Sql-server – Autocomplete too slow: possible optimizations

performancequery-performancesql serversql-server-2008-r2string-searching

The autocomplete search functionality of my website searches a varchar field which contains the model number of sale items.

This field can contains strings varying from 1 to 75 characters and the table contains 400 000 rows. I have come up with a query that searchs only from the start of the string and that takes about 150-250ms to execute which is acceptable but now my manager wants the query to search for any substrings which makes the query 3-10 times slower (around 1000-2000ms).

I have built a JS fiddle to give you an example of what the data looks like and what the two query are like.

http://sqlfiddle.com/#!6/9efa3/2/0

There already are a few indexes on the table.
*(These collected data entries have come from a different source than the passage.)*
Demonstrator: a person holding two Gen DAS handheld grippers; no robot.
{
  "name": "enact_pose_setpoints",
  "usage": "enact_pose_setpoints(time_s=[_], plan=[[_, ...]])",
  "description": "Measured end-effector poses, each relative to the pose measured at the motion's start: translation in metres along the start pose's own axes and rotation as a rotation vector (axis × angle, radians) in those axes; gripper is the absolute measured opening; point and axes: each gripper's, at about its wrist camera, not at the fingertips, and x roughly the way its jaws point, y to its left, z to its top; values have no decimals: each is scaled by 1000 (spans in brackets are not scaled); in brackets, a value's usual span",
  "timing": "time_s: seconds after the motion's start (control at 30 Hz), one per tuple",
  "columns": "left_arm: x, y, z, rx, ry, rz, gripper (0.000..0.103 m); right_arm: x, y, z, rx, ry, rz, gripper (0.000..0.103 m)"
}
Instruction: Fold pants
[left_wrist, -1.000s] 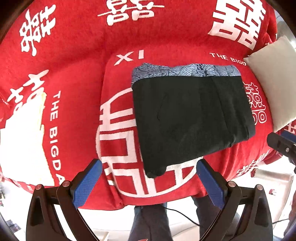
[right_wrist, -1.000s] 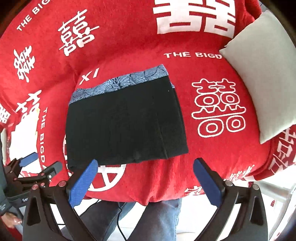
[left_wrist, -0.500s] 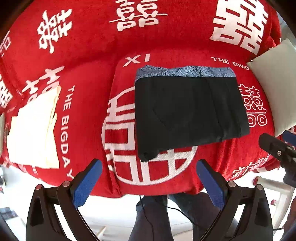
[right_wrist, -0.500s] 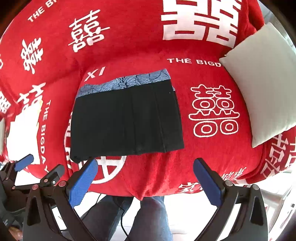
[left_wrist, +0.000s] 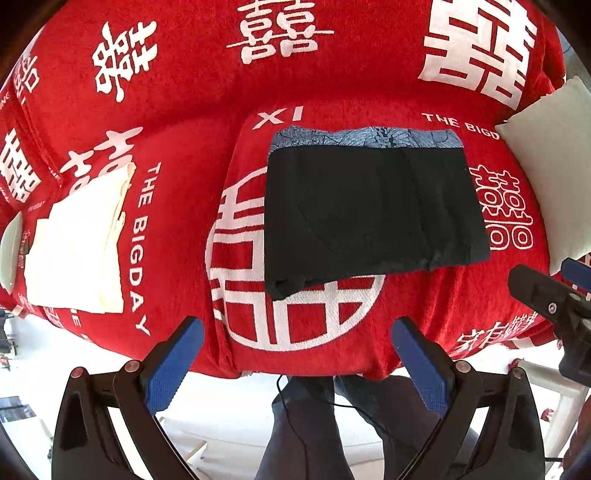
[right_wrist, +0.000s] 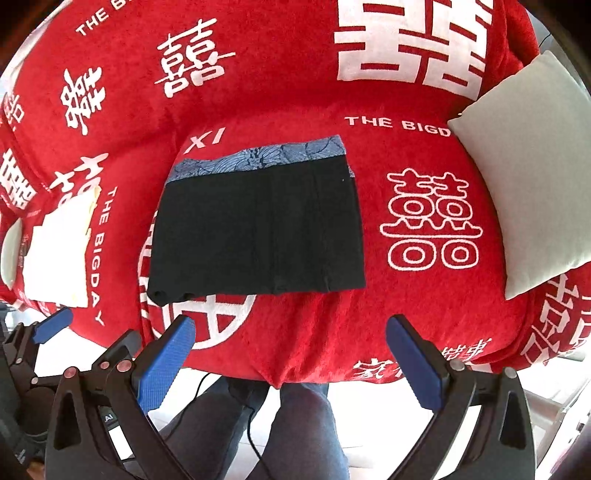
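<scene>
Pants (left_wrist: 373, 206) folded on sofa (left_wrist: 184, 92); ahead of both tongs (left_wrist: 295, 354) (right_wrist: 288, 350); untouched

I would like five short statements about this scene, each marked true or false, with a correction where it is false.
1. The black pants lie folded on the red cover. True.
2. The left tool is shut on the pants. False: it is open, holds nothing, and is apart from the cloth.
3. A patterned blue-grey band shows along the far edge of the pants. True.
4. The grey cushion lies on top of the pants. False: it sits apart, to their right.
5. The right tool grips the cream cloth. False: it is open and empty; that cloth lies far left.
</scene>
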Motion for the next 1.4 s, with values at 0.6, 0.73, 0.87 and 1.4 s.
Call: enact_pose_setpoints(time_s=[0.6,0.73,0.87,1.4], plan=[[-2,0,1,-8,3,11,102,3,5,3,-32,13,-6,103],[-1,0,2,-9,6,12,102,3,4,4,-30,13,-6,103],[-2,0,3,-4,3,11,102,3,4,6,-33,13,-7,103],[-2,-8,9,5,-1,3,102,4,4,8,-34,14,-7,103]])
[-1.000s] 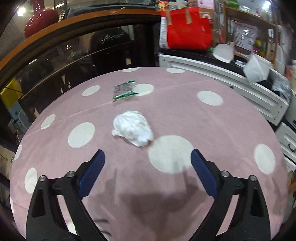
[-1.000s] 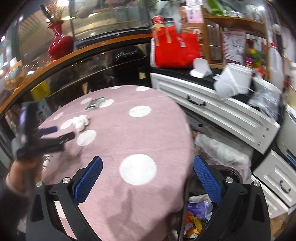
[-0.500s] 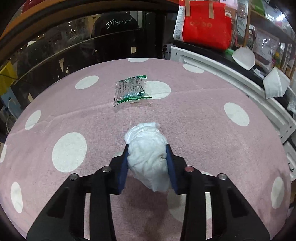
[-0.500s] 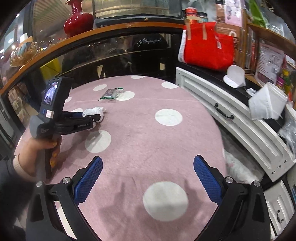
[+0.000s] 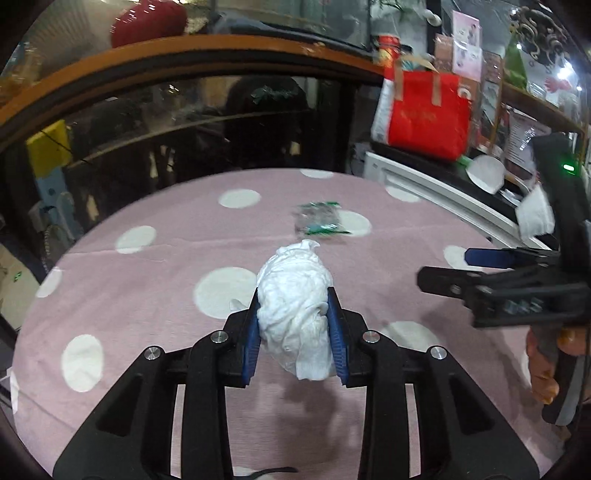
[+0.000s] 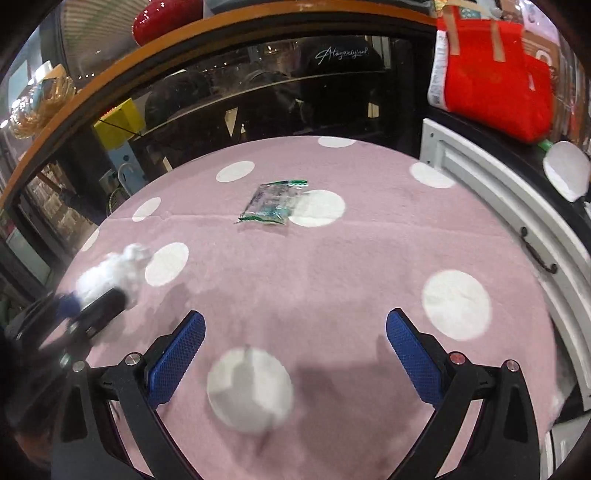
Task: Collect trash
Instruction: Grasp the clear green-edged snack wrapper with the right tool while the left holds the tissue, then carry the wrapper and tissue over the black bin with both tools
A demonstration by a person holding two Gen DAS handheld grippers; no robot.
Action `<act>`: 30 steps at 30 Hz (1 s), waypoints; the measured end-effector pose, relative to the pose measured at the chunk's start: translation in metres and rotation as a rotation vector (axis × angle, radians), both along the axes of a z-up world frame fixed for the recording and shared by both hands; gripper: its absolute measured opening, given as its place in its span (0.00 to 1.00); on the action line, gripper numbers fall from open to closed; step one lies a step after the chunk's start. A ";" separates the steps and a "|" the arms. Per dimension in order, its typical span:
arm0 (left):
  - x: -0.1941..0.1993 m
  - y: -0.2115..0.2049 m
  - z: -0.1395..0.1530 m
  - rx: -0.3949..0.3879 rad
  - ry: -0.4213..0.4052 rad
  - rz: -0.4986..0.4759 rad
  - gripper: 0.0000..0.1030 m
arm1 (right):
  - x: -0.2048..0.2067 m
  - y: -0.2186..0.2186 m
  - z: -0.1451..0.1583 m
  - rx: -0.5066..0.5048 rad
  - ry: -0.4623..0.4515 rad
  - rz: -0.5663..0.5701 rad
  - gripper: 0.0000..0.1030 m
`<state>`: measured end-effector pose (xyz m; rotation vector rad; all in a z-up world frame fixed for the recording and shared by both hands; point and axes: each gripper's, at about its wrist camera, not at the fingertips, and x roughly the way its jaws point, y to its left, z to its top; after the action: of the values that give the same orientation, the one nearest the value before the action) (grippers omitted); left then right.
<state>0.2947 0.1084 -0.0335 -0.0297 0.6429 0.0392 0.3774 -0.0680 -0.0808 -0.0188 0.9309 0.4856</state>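
Observation:
My left gripper [image 5: 295, 332] is shut on a crumpled white tissue [image 5: 295, 295] and holds it above the pink polka-dot tablecloth [image 5: 147, 288]. A clear wrapper with green edges [image 5: 319, 221] lies flat further back on the table. In the right wrist view the wrapper [image 6: 273, 205] lies ahead near the middle, and the tissue [image 6: 114, 271] shows blurred at the left in the left gripper [image 6: 92, 302]. My right gripper [image 6: 295, 354] is open and empty above the table. It also shows at the right of the left wrist view [image 5: 480, 269].
A white cabinet with drawers [image 6: 517, 229] borders the table's right side, with a red bag [image 6: 491, 85] on top. A dark glass counter with a wooden rim [image 6: 221, 85] runs behind the table. A red vase [image 6: 166, 18] stands on it.
My left gripper closed on the tissue and lifted it off the table. My right gripper swung left over the table, facing the wrapper.

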 end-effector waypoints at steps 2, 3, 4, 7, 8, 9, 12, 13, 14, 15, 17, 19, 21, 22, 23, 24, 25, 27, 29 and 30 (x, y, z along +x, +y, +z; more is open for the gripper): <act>0.000 0.008 -0.004 -0.036 0.002 -0.002 0.32 | 0.014 0.014 -0.005 0.018 0.025 0.004 0.92; 0.001 0.011 -0.006 -0.059 0.006 -0.004 0.32 | 0.023 0.023 -0.008 0.025 0.035 -0.002 0.92; 0.001 0.015 -0.007 -0.072 0.005 -0.002 0.32 | 0.030 0.030 -0.009 0.027 0.038 -0.005 0.92; -0.001 0.016 -0.007 -0.018 -0.014 0.031 0.32 | 0.052 0.049 -0.017 0.031 0.067 -0.026 0.92; -0.002 0.016 -0.006 0.002 -0.026 0.042 0.31 | 0.057 0.054 -0.019 0.031 0.073 -0.032 0.92; -0.004 0.015 -0.005 0.008 -0.033 0.044 0.31 | 0.066 0.060 -0.022 0.033 0.084 -0.042 0.91; -0.004 0.019 -0.004 -0.008 -0.027 0.052 0.32 | 0.085 0.074 -0.028 0.030 0.100 -0.071 0.89; -0.004 0.021 -0.004 -0.019 -0.021 0.054 0.32 | 0.091 0.079 -0.031 0.020 0.105 -0.084 0.88; -0.004 0.022 -0.004 -0.025 -0.020 0.056 0.32 | 0.096 0.083 -0.035 0.012 0.113 -0.098 0.85; -0.004 0.023 -0.004 -0.028 -0.020 0.058 0.32 | 0.101 0.088 -0.039 0.001 0.122 -0.105 0.82; -0.004 0.024 -0.004 -0.032 -0.021 0.056 0.31 | 0.102 0.094 -0.040 -0.034 0.097 -0.118 0.67; -0.004 0.024 -0.003 -0.036 -0.027 0.055 0.31 | 0.102 0.098 -0.037 -0.065 0.083 -0.115 0.48; -0.005 0.025 -0.003 -0.040 -0.029 0.053 0.31 | 0.099 0.094 -0.035 -0.048 0.083 -0.115 0.46; -0.005 0.025 -0.003 -0.047 -0.031 0.048 0.31 | 0.096 0.092 -0.033 -0.040 0.078 -0.113 0.46; -0.006 0.026 -0.003 -0.050 -0.030 0.040 0.32 | 0.095 0.089 -0.031 -0.038 0.067 -0.110 0.45; -0.006 0.025 -0.004 -0.048 -0.028 0.038 0.32 | 0.090 0.085 -0.028 -0.036 0.050 -0.105 0.41; -0.006 0.024 -0.005 -0.048 -0.025 0.031 0.32 | 0.086 0.081 -0.025 -0.031 0.042 -0.100 0.41; -0.007 0.019 -0.005 -0.055 -0.021 0.009 0.32 | 0.073 0.066 -0.019 0.003 0.045 -0.092 0.41; -0.007 0.014 -0.007 -0.047 -0.018 -0.013 0.32 | 0.057 0.051 -0.012 0.030 0.043 -0.082 0.40; -0.007 0.011 -0.008 -0.045 -0.019 -0.023 0.32 | 0.050 0.047 -0.008 0.037 0.035 -0.078 0.40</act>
<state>0.2874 0.1191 -0.0412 -0.0657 0.6248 0.0021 0.4271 -0.0214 -0.0891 0.0596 0.9532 0.4314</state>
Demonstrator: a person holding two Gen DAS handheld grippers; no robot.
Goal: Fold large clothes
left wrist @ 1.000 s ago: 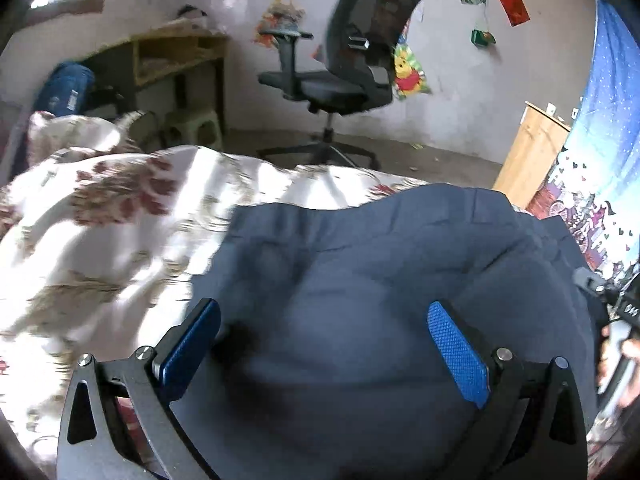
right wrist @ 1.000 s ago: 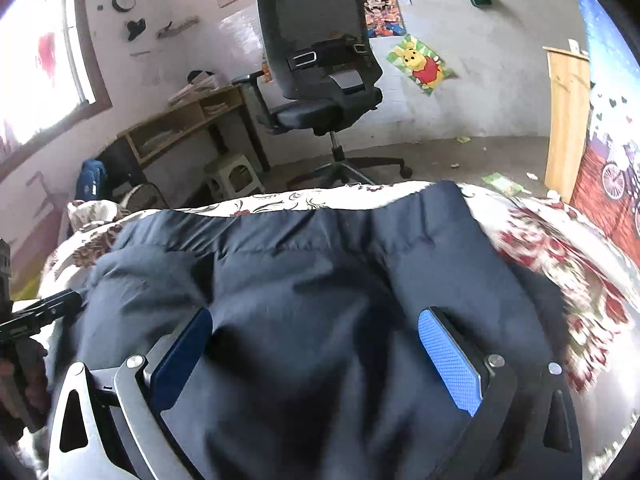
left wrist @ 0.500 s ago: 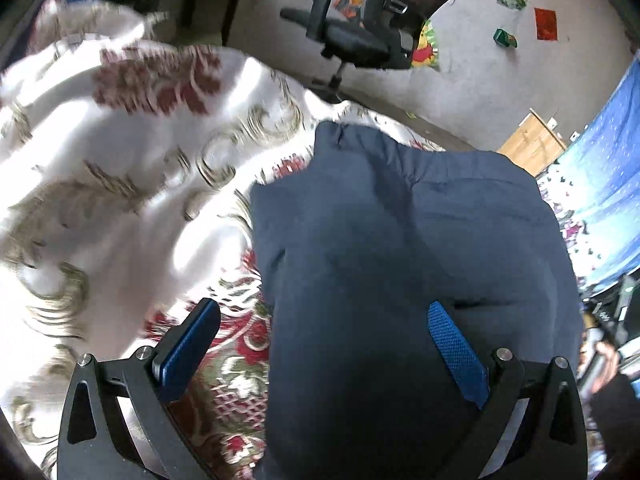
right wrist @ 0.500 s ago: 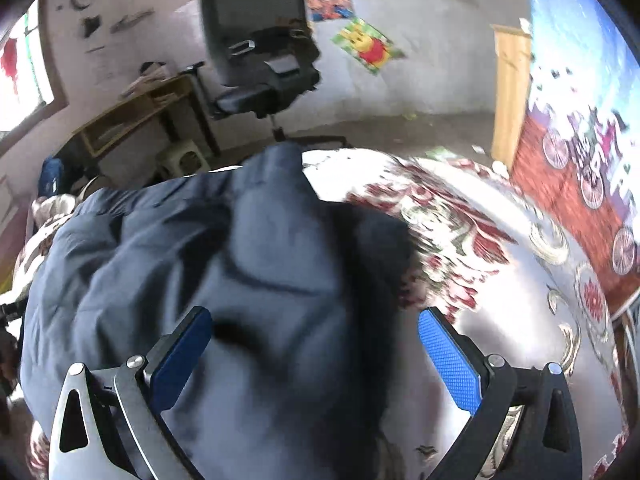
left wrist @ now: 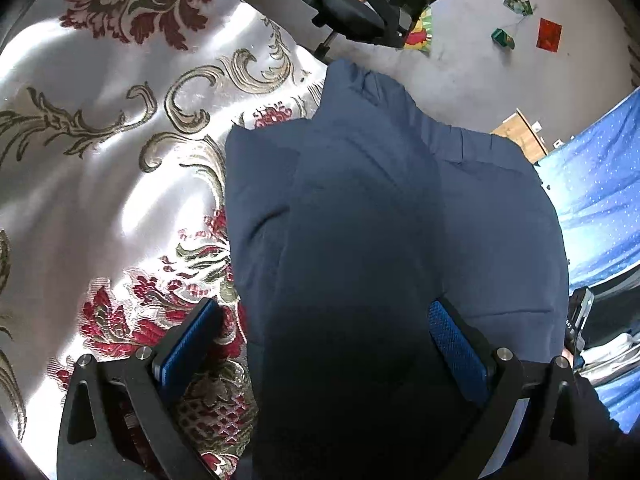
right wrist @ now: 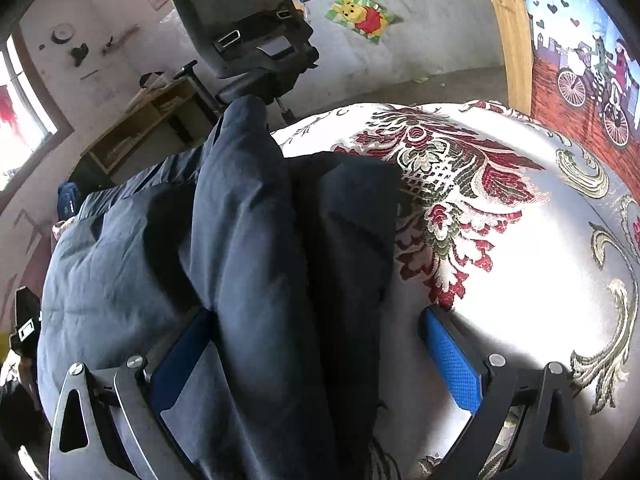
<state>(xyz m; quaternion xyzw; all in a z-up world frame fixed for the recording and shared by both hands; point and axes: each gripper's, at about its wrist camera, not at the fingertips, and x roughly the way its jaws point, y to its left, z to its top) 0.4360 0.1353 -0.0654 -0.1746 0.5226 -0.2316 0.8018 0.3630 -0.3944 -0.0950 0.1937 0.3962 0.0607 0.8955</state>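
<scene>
The jacket (left wrist: 380, 220), a dark blue padded garment, lies on the bedspread (left wrist: 100, 160), bunched into thick overlapping folds. In the left view it fills the frame from 12 o'clock down to 6, running under and between the jaws of the left gripper (left wrist: 320, 344), which stand spread wide with cloth passing between them but not pinched. The right gripper (right wrist: 316, 352) is the same: jaws spread, a thick dark fold rising up the middle between them, the pads clear of it as far as can be seen. The jacket looks soft, puffy and light for its bulk; it will likely spring back and slide on the glossy bedspread, so folds may not stay flat without pressing. A firm hold is best taken at a seam, hem or collar edge, where the cloth is thinner and the jaws can close fully, not on the padded body. The left view shows the jacket's left edge against the bedspread at 9 o'clock and a raised tip at 12, with the chair (left wrist: 360, 4) beyond. The right view shows what that one hides: the jacket's right edge ending at about 1 o'clock, bare bedspread from 1 to 4, and a tall ridge (right wrist: 244, 200) standing up toward 11.
</scene>
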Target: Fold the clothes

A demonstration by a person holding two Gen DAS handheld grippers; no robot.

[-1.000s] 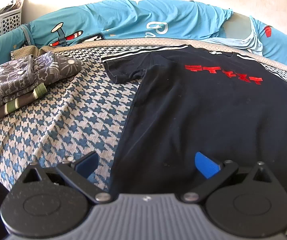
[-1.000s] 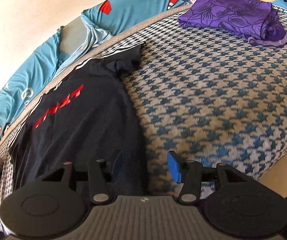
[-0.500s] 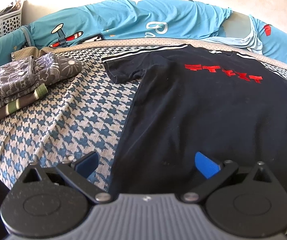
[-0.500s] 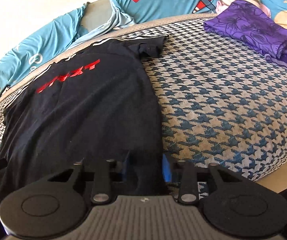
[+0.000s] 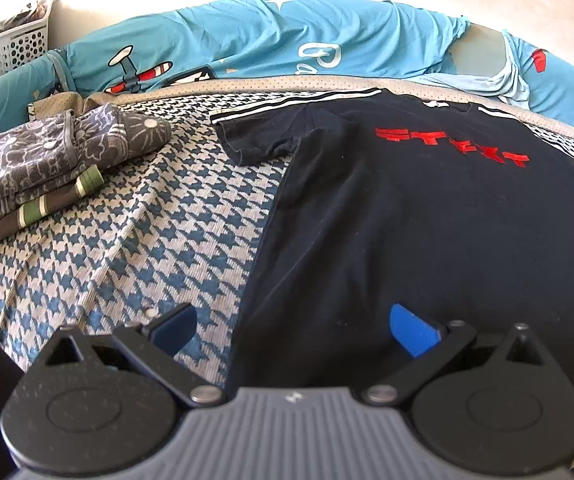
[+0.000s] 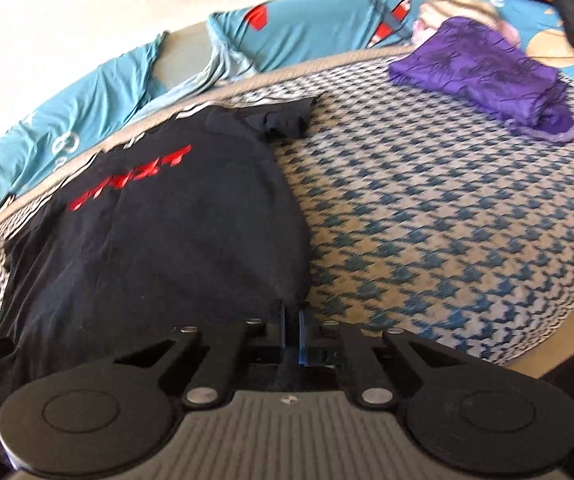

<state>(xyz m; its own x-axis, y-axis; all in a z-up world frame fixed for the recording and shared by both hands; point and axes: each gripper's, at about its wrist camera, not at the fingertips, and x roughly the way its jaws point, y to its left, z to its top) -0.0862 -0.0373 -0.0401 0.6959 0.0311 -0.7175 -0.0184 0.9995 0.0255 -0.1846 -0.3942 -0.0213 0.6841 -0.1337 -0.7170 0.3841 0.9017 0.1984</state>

What would be the best practice to speed-up this auto-complete search field ?
(database version is SQLSERVER 2008R2)

Here is a brief example of the data I'm dealing with :

CREATE TABLE [Products](
    [productid] [int] IDENTITY(1,1) NOT FOR REPLICATION NOT NULL,
    [model] [nvarchar](75) NOT NULL 
 CONSTRAINT [PK_Products] PRIMARY KEY CLUSTERED 
(
    [productid] ASC
));

insert into products values ('UMPX1AA0011 danish e-315 woot');
insert into products values ('P27y719VC');
insert into products values ('VG2y439m-LED');
insert into products values ('UMUyX165AAB01');
insert into products values ('U28y79VF');
insert into products values ('U52417HJ');
insert into products values ('VA25746M-LED WITH FLYING CORNERS');
insert into products values ('S19F350HNN 1pc california storage');
insert into products values ('VA211917A');
insert into products values ('PM2500X2');
insert into products values ('E22470SWHE');
insert into products values ('V22465WLYDP');
insert into products values ('I129LMH1HKC');
insert into products values ('OM5EN X 35 the new version');
insert into products values ('DLS3060WDB');
insert into products values ('PVW');
insert into products values ('LI23721S');
insert into products values ('V173516LBM');
insert into products values ('VX2376-SMHD-A');
insert into products values ('GUM5FX1AA1001');
insert into products values ('GPM300X11');
insert into products values ('GUM-WH6AA002');
insert into products values ('2435V5LSB');
insert into products values ('P2418HZ');
insert into products values ('Stylish sectional one of a kind y-5151');

and these are the two queries I'm comparing

--runs acceptably fast, about 100-250ms
select * from products where model like 'y-5151'+'%';
--takes too long, around 1000-2500ms
select * from products where model like '%' + 'y-5151' +'%'

Best Answer

The solution I went with is to build a "half-triangram" table which contains a pre-processsed version of all the model # substrings as suggested by Aaron Bertrand in the two following blog posts of his :

https://sqlperformance.com/2017/02/sql-indexes/seek-leading-wildcard-sql-server

https://sqlperformance.com/2017/02/sql-performance/follow-up-1-leading-wildcard-seeks

The solution for me was to create a new table where I look for models starting with the search string. Each model is listed as such, let's say the product_ID was 51 and the model was 7500 Twin Bed

ID|Model
----------------
51|7500 Twin Bed
51|500 Twin Bed
51|00 Twin Bed
51|0 Twin Bed
51| Twin Bed
51|Twin Bed
51|win Bed
51|in Bed
51|n Bed
51| Bed
51|Bed
51|ed
51|d

This way you never need to do a full wildcard search, a simple select distinct id_product from products_dictionary where model like 'Twin%' will return the required results. The query now takes less than 100ms.

Here is the code I used to create the table and populate it. Again, this is all described properly on Aaron's blog post:

CREATE TABLE [dbo].[products_dictionary](
    [Id_product] [int],
    [model] [nvarchar](75) NOT NULL
)
insert into [products_dictionary] 
select p.id_product,f.fragment from products p 
cross apply dbo.CreateStringFragments(p.model) AS f;

create clustered index index_idprod_substrmodel on [Products_dictionary]([model],[Id_product])